__Goal of the exercise__: Look through the records below, and copy out every line that holds the string "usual".

__Provided data__:

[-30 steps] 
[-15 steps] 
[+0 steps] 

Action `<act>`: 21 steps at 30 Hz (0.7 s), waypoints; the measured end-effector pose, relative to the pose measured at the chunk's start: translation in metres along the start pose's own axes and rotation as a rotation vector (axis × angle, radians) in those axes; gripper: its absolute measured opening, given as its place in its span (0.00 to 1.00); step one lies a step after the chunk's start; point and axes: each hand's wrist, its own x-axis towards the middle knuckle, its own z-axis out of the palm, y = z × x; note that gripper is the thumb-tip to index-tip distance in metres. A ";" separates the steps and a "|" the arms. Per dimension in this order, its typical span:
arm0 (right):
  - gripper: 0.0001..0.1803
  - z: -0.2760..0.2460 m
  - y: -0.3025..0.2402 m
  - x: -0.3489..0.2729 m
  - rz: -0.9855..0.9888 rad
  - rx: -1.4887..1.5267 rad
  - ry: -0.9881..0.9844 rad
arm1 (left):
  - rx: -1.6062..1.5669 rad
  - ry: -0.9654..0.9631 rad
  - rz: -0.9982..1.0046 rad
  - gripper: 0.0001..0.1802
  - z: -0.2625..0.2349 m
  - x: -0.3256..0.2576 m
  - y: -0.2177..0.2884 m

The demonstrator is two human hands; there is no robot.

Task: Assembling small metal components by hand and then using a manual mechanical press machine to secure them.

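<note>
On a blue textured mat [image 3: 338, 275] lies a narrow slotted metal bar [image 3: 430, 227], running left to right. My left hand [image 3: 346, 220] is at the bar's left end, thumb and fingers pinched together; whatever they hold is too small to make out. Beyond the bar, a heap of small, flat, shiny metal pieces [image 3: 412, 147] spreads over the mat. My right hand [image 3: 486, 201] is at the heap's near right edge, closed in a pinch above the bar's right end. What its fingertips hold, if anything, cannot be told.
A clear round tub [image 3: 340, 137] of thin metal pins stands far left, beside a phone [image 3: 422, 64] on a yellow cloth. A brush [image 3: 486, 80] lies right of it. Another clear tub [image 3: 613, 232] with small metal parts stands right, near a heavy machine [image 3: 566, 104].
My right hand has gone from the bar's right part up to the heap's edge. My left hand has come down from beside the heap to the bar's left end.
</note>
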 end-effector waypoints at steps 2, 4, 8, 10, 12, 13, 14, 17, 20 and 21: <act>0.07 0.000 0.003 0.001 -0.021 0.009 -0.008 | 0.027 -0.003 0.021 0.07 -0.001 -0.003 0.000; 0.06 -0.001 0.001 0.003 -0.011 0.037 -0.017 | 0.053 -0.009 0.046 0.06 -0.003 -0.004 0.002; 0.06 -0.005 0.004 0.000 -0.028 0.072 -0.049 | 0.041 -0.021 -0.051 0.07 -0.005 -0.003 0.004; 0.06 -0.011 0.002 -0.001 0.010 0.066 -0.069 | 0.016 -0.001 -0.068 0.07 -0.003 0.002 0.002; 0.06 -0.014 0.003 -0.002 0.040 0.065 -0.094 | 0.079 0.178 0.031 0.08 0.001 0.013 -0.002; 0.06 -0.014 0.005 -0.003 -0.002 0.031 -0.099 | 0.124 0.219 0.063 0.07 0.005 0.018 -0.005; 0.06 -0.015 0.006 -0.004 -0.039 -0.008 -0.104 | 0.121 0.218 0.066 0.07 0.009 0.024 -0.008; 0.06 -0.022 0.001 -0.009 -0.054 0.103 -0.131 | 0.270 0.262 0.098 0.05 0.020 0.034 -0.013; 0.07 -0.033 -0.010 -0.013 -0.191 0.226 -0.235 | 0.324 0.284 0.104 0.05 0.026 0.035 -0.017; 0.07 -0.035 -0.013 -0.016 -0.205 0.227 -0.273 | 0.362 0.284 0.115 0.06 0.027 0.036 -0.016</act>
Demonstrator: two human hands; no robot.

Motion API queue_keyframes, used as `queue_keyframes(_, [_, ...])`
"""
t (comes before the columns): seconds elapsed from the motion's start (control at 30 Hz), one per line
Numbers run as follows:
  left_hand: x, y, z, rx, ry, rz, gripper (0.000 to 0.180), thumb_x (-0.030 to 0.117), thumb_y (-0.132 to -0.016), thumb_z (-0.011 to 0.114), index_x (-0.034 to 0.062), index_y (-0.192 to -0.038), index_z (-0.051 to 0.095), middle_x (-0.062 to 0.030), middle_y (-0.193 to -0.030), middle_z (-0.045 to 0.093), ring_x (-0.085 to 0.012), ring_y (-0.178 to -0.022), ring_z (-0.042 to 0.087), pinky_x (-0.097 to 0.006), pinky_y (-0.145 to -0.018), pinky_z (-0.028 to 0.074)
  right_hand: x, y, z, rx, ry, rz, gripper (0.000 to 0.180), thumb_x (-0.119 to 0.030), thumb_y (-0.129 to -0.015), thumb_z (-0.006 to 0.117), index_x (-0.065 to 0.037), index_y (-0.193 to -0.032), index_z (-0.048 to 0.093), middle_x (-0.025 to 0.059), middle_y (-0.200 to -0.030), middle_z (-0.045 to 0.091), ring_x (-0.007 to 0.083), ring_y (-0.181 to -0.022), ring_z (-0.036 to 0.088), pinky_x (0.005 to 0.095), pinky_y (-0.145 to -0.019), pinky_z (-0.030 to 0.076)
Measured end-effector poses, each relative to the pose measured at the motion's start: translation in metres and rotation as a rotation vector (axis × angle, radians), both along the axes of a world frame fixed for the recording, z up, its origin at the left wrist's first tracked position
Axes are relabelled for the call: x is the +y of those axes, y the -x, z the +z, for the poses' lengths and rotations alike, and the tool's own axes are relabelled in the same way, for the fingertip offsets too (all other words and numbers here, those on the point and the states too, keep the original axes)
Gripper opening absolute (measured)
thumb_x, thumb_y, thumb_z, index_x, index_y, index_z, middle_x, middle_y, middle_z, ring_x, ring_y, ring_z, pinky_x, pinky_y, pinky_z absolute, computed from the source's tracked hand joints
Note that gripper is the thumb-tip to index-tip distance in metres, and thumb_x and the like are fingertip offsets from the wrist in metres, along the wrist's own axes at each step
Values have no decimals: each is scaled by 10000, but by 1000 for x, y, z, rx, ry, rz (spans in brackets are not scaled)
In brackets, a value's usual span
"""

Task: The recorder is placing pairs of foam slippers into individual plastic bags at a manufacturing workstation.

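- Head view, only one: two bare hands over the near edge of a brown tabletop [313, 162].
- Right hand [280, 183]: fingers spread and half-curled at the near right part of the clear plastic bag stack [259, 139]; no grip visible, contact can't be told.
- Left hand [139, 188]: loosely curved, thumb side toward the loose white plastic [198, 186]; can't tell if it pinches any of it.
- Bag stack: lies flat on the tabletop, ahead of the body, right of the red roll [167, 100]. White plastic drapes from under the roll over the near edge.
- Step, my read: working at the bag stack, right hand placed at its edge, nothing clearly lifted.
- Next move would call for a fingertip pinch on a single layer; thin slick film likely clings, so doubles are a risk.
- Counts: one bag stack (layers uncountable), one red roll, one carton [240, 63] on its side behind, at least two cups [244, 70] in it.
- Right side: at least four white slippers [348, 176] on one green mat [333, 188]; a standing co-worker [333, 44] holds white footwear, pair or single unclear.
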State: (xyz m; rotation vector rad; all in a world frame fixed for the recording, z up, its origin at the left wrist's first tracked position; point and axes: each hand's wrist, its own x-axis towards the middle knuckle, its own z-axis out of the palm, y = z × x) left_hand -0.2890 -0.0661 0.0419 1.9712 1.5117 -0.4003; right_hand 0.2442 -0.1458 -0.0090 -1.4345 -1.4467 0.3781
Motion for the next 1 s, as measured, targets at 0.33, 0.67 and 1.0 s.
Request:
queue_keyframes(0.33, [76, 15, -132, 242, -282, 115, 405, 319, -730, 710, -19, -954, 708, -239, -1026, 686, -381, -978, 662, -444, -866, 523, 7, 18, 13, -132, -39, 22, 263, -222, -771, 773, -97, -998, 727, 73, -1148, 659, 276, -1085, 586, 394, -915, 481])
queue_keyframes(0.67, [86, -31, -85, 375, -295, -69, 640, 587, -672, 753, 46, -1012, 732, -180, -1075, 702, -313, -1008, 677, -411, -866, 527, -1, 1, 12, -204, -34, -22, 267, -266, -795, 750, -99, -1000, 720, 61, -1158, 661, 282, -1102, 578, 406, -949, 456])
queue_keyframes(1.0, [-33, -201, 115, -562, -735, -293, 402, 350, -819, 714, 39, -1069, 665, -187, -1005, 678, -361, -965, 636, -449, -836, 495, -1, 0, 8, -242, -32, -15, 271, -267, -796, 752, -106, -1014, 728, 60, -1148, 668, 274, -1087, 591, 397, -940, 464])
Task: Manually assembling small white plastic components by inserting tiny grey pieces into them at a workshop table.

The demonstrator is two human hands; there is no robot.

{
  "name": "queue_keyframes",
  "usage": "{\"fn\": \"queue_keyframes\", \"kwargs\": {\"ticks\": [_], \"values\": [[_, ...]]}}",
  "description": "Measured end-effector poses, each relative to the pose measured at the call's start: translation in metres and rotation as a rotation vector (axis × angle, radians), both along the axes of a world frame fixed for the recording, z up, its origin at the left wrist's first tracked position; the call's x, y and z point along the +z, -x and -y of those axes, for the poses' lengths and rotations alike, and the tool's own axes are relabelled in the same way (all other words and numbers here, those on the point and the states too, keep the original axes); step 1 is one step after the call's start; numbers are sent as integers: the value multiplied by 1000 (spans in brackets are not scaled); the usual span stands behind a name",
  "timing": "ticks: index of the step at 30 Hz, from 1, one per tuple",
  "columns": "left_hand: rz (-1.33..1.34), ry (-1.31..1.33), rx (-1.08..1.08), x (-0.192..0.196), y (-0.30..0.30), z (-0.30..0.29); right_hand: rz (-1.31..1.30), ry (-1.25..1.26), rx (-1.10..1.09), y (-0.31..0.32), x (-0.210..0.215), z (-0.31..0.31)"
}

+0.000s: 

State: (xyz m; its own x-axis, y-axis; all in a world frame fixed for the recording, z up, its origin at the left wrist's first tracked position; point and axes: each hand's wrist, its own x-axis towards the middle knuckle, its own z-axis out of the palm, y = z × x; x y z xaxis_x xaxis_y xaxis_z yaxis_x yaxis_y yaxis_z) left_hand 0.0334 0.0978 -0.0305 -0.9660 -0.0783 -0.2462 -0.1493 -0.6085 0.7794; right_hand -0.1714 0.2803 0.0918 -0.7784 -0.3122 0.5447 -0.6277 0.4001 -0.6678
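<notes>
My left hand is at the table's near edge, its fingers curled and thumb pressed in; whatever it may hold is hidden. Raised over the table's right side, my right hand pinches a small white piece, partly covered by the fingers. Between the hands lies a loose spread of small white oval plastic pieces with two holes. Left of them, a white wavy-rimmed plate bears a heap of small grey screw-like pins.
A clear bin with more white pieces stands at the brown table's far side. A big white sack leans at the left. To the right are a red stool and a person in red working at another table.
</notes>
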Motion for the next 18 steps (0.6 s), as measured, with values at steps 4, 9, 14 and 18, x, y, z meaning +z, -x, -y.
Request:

__Written response__:
In brackets, a value's usual span
  "description": "Measured end-effector poses, each relative to the pose measured at the call's start: translation in metres and rotation as a rotation vector (axis × angle, radians), both along the axes of a world frame fixed for the recording, z up, its origin at the left wrist's first tracked position; the call's x, y and z point along the +z, -x and -y of those axes, for the poses' lengths and rotations alike, and the tool's own axes are relabelled in the same way (all other words and numbers here, those on the point and the states too, keep the original axes); step 1 is one step after the call's start; numbers are sent as integers: the value multiplied by 1000 (spans in brackets are not scaled); the usual span stands behind a name",

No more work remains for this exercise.